Let me just start by saying I am not sick. I do not have COVID-19 or any other disease. I feel fine, other my usual age-related aches and pains.
But…
I clearly have what I’m calling pandemic brain. IMHO it’s related to pregnancy brain for women going through that. One’s normal mental processes are not functioning properly. Thinking isn’t always rational. Counting skills go out the window.
I would never want to imply that I don’t make mistakes. I sure do. But it’s highly unusual that I’ll make mistakes 4 out of 5 projects in a row. And that is what has happened.
It started in mid-March. I planned a beautiful skein-painted project, intending to make one shawl and weave yardage to make something else – a vest, perhaps. The weaving went fine, but I hadn’t done my calculations correctly, not wound enough warp ends, so the fabric isn’t as wide as I’d intended. Fine for the shawl, but for the yardage? I’ll have to find a different pattern than the one I had planned on. I’m confident I can do that at some point, but not yet inspired to do so.
Next up was my Safe At Home towels. I do love them, and the mistake wasn’t a big one – winding 62 turquoise ends instead of 72 as I was winding the warp. So I had to hang 10 ends over the warp beam and hope I could maintain tension. It all worked out fine but caused me a small amount of anxiety as I wove.
After that was my Comfort At Home towels. They went off without a hitch.
Then my Spring At Home towels. As noted, I didn’t pay attention to my math and initially wound skeins only half the size I needed for my wefts. Again, a problem fixed easily enough by winding and dyeing more skeins, but a silly, if simple, mistake.
Now I’m working on another batch of Safe At Home towels. I looked through my stash and found colors that I thought worked well together.
The turquoise is obviously a commercially dyed yarn. The magenta and green are skeins I dyed back in 2016 for a project but didn’t use. I dyed the yellow and orange skeins specifically for this project. The dark blue-violet is some hand dyed yarn I’ve had for years, dyed by someone else, that I thought was just what this warp needed.

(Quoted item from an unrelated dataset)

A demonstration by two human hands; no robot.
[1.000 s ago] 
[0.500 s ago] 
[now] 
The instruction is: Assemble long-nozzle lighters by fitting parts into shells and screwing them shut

In fact, I have 2 of the towels on this warp already spoken for, just from those warp colors and the Safe At Home weaving plan.
I got the threads measured out and beamed.
All heddles and reed threaded, time to tie on to the front apron. I had some difficulty in the beginning, and ended up doing my lashing on twice to get my tension right. Ok, that’s a pain in the butt, but whatever.
Then I started weaving. I was having difficulty maintaining tension and couldn’t figure out why, but said to myself, you just need to keep going. It will get better. But it wasn’t getting better; it was getting worse. All of sudden the lightbulb went off. I got up, looked at my yarn labels, and closed my eyes and moaned. That lovely dark blue-violet wasn’t an 8/2 yarn – 3,360 yards per pound. It was twice as thick – only 1,680 yards per pound. I thought it felt a bit different when I was measuring it, but as this yarn is also more loosely spun, I attributed it to that and kept going. BIG MISTAKE!
There’s only one way to fix this. Start by removing the weft.
Here I’ve got half of that done.
Next insert lease sticks to retain the cross.
Go back through the stash and see if I have something else that will look good for warp. Nope. Tomorrow I will wind another skein and dye it, hoping for something similar to that blue-violet.
Then I will go back to the loom. I will carefully unwind all of the warp, pulling it back through the reed and heddles so that it’s all at the front of the loom. (If needed, I will unthread the reed and the heddles, but I’m hoping I don’t have to.) I will attempt to save the 84 ends of the blue-violet yarn, as it is a lovely color and is almost 9 yards long, but if I have to toss it, I do.
Once the newly-dyed skein is dry, I’ll measure that out, put it on the lease sticks, and beam it along with the other 5 colors. Sigh.
I just HOPE that I DO NOT keep making mistakes. This is a royal pain. And not like me.